* Task description *
Nothing after the line with "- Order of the" belongs in the copy; extract the lines below from the top through that line, pictures left out.
★ ★ ★
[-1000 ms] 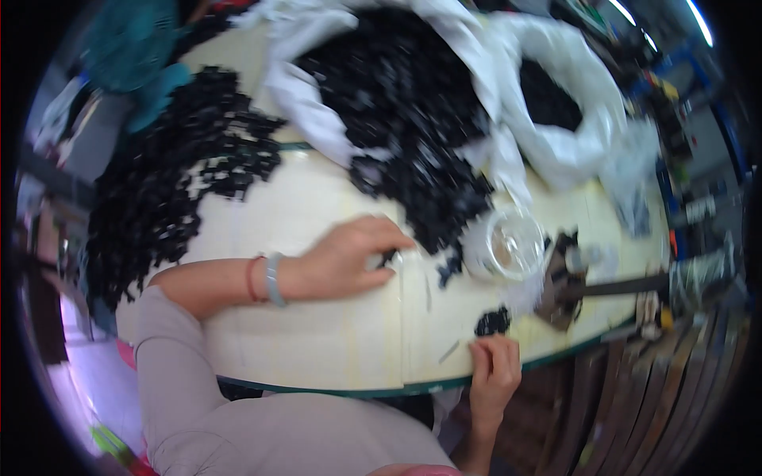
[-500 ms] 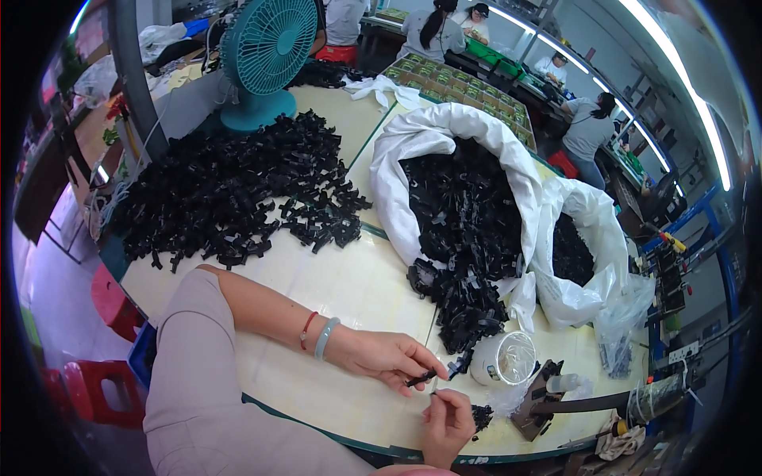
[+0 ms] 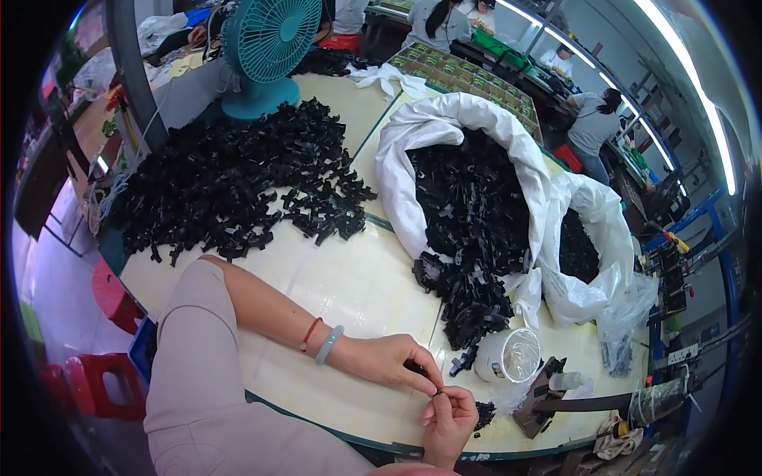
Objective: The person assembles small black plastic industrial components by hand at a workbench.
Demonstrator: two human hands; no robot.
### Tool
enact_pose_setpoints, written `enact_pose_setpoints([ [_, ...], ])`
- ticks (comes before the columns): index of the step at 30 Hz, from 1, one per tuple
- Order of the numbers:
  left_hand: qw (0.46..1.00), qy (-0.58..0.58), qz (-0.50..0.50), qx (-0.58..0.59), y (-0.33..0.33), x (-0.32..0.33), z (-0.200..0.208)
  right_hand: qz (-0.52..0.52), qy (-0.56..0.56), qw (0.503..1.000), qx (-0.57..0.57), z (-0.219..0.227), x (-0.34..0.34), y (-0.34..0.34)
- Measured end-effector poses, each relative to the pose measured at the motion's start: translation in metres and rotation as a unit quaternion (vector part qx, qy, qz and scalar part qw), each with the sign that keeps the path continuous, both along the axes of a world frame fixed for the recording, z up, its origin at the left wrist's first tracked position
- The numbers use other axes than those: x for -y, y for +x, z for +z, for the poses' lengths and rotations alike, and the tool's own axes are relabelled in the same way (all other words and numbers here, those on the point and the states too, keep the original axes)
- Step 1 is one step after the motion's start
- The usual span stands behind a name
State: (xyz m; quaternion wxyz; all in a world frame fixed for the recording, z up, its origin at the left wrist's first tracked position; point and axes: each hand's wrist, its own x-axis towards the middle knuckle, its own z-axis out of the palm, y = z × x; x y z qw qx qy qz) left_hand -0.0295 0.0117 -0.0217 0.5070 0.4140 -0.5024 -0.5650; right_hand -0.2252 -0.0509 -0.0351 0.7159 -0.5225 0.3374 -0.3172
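Note:
My left hand (image 3: 390, 361), with a red cord and a pale bangle at the wrist, is closed on a small black plastic part, mostly hidden by the fingers. Its fingertips meet those of my right hand (image 3: 450, 419), which is pinched around something too small to make out. A dark bit (image 3: 439, 392) shows where the fingers meet. Just right of my right hand lies a little heap of tiny black pieces (image 3: 485, 414). Beyond my hands, black plastic parts (image 3: 476, 305) spill from a large white sack (image 3: 399, 214) onto the cream tabletop (image 3: 333, 274).
A big pile of black parts (image 3: 238, 182) covers the far left, before a teal fan (image 3: 266, 47). To the right are a second white sack (image 3: 567, 297), a white tub (image 3: 488, 361) and a dark metal fixture with a lever (image 3: 587, 403). Several people work at benches behind.
My hands have come together, fingertips touching. The black part that stuck out of my left fingers is now mostly covered. The view has shifted slightly.

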Motion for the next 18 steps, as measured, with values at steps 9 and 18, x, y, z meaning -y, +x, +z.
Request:
enact_pose_setpoints([
  [9, 0.998, 0.052, -0.031, 0.032, 0.005, 0.003, 0.006, -0.062, -0.207, 0.976, -0.031, -0.001, -0.01, 0.006],
  [18, 0.987, 0.122, -0.102, -0.007, 0.015, 0.009, 0.007, -0.073, -0.511, 0.852, -0.088, 0.013, -0.013, 0.012],
])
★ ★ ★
* Answer area *
[-1000 ms] 
[-500 ms] 
[+0 ms] 
Objective: The person assembles small black plastic industrial components by hand at a workbench.
Demonstrator: two human hands; no robot.
### Tool
enact_pose_setpoints, written `enact_pose_setpoints([ [_, ...], ])`
- ticks (comes before the columns): index of the step at 30 Hz, from 1, one per tuple
- Order of the numbers:

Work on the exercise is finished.